SC-VAE: Sparse Coding-based Variational Autoencoder

Learning rich data representations from unlabeled data is a key challenge towards applying deep learning algorithms in downstream supervised tasks. Several variants of variational autoencoders have been proposed to learn compact data representaitons by encoding high-dimensional data in a lower dimensional space. Two main classes of VAEs methods may be distinguished depending on the characteristics of the meta-priors that are enforced in the representation learning step. The first class of methods derives a continuous encoding by assuming a static prior distribution in the latent space. The second class of methods learns instead a discrete latent representation using vector quantization (VQ) along with a codebook. However, both classes of methods suffer from certain challenges, which may lead to suboptimal image reconstruction results. The first class of methods suffers from posterior collapse, whereas the second class of methods suffers from codebook collapse. To address these challenges, we introduce a new VAE variant, termed SC-VAE (sparse coding-based VAE), which integrates sparse coding within variational autoencoder framework.
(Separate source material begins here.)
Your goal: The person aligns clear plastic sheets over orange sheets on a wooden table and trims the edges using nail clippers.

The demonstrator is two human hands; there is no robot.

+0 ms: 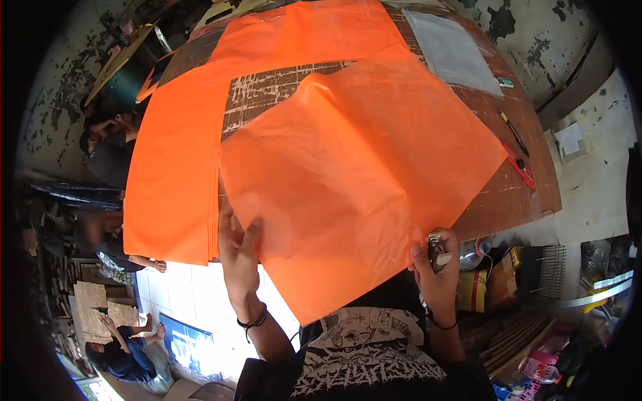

Instead of learning a continuous or discrete latent representation, the proposed method learns a sparse data representation that consists of a linear combination of a small number of learned atoms. The sparse coding problem is solved using a learnable version of the iterative shrinkage thresholding algorithm (ISTA). Experiments on two image datasets demonstrate that our model can achieve improved image reconstruction results compared to state-of-the-art methods. Moreover, the use of learned sparse code vectors allows us to perform downstream task like coarse image segmentation through clustering image patches.